→ **Task instructions**: Each line below is to be copied exactly; images do not go into the copy.

Saved entries:
▼
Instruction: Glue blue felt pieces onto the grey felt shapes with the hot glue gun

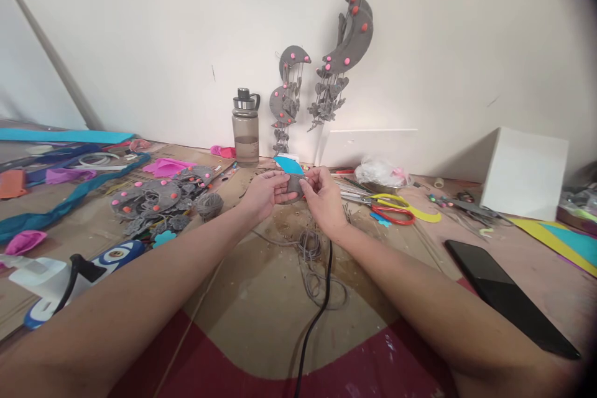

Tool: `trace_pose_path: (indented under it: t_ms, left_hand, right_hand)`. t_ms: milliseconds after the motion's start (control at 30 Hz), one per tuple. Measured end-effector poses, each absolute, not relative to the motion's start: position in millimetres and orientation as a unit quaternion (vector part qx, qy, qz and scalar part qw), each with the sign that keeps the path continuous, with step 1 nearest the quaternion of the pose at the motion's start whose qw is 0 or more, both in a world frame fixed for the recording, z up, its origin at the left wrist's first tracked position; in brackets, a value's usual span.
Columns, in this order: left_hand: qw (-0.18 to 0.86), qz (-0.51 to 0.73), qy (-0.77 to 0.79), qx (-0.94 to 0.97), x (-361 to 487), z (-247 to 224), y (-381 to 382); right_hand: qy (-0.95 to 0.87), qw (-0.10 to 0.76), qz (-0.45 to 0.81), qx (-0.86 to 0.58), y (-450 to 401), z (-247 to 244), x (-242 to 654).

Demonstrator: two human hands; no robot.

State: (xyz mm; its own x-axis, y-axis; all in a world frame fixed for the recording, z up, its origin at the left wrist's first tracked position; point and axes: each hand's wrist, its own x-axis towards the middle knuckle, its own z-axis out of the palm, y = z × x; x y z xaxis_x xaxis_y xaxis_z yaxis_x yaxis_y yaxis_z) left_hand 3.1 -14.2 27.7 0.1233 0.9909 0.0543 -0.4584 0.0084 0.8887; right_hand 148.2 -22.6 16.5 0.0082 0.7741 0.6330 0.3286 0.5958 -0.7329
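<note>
Between my hands, above the middle of the table, is a small grey piece [290,189] with a bright blue piece [290,166] at its top. My left hand [267,194] grips the grey piece from the left, fingers bent behind and around it. On the other side, my right hand [323,196] pinches its right edge between thumb and fingers. Grey yarn [310,245] lies in loose loops on the cardboard below my hands. A ball of grey yarn [209,204] sits to the left, beside grey crescents with pink and orange dots [158,194].
A bottle [245,130] stands behind my left hand. Grey crescent hangings [359,31] hang at the wall. Scissors with red handles [396,216] lie right of my hands, a black phone [504,292] farther right. A glue gun [51,277] rests at left; a black cable [321,311] crosses the front.
</note>
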Motion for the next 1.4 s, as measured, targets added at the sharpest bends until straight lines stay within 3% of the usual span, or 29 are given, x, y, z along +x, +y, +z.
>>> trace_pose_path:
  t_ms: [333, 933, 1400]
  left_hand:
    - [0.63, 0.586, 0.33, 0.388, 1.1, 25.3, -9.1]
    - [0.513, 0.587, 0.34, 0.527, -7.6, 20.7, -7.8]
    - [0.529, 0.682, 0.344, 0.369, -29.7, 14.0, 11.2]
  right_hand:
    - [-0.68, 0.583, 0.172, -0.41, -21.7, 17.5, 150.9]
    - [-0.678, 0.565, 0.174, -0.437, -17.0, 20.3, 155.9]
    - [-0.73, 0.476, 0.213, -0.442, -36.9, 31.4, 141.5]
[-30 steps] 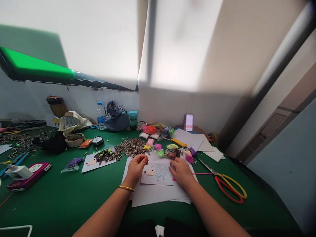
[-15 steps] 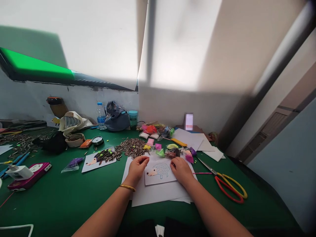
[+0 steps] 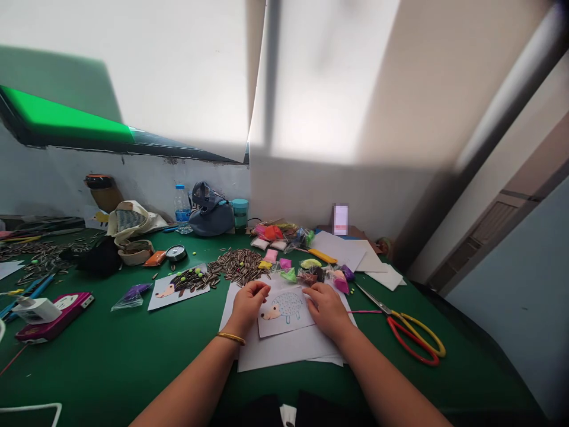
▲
→ **Task result**:
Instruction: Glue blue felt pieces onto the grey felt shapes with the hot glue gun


Tool: `trace_pose_path: (indented under it: t_ms, left_hand, right_hand)`. t_ms: milliseconds after the motion's start (control at 30 Hz), one per tuple. Measured end-effector poses, each absolute, not relative to the motion's start: position in millimetres and orientation as a unit quaternion (vector part qx, qy, qz and scalar part qw), each with the sign that keeps the path continuous, with step 1 nearest the quaternion of the pose at the motion's start whose qw is 0 or more, both in a world frame fixed for the recording, z up, its origin at the left wrist's first tracked position; in brackets, a value's usual span.
Columns, in this order: left_hand: qw (-0.18 to 0.86), qz (-0.51 to 0.73), qy (-0.77 to 0.79), qx (-0.94 to 0.97), x (-361 to 487), z (-247 to 224), y (-381 to 382); right_hand: qy (-0.95 to 0.87), qw (-0.10 to 0.76), qz (-0.45 to 0.81), qx (-0.86 to 0.58), y (-450 to 401), z (-247 to 244), x (-242 to 654).

Demonstrator: two human hands; no robot.

State: (xyz mm; its own x-axis, y-axis; all in a world frame fixed for the recording, z up, its origin at the left wrist's first tracked position; point and axes: each hand's wrist, its own x-axis towards the middle knuckle, its own z-axis out of the palm, y = z × x; x y z xaxis_x xaxis_y xaxis_z yaxis_x yaxis_y yaxis_z) left_hand 3.1 -14.2 27.7 0.1233 0.9909 0.0543 -0.4584 0.0084 0.8887; right_hand 148.2 -22.6 16.5 0.0082 0.7741 0.6330 0.3286 0.5958 -0.7329
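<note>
Between my hands, above the middle of the table, is a small grey piece [290,189] with a bright blue piece [290,166] at its top. My left hand [267,194] grips the grey piece from the left, fingers bent behind and around it. On the other side, my right hand [323,196] pinches its right edge between thumb and fingers. Grey yarn [310,245] lies in loose loops on the cardboard below my hands. A ball of grey yarn [209,204] sits to the left, beside grey crescents with pink and orange dots [158,194].
A bottle [245,130] stands behind my left hand. Grey crescent hangings [359,31] hang at the wall. Scissors with red handles [396,216] lie right of my hands, a black phone [504,292] farther right. A glue gun [51,277] rests at left; a black cable [321,311] crosses the front.
</note>
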Motion for the next 1.4 s, as measured, targets added at the sharpest bends until straight lines stay within 3% of the usual span, or 29 are given, x, y, z along +x, +y, +z.
>>> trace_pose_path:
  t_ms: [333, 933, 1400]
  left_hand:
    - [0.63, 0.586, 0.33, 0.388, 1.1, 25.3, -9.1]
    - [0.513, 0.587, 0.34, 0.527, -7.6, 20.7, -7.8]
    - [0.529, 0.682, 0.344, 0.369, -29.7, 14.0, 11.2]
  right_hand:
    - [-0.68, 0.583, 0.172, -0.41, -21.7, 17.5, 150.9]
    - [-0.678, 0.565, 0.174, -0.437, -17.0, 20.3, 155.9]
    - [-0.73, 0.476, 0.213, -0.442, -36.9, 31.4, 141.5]
[-30 steps] 
[-15 steps] 
[+0 steps] 

Thus the exercise is complete.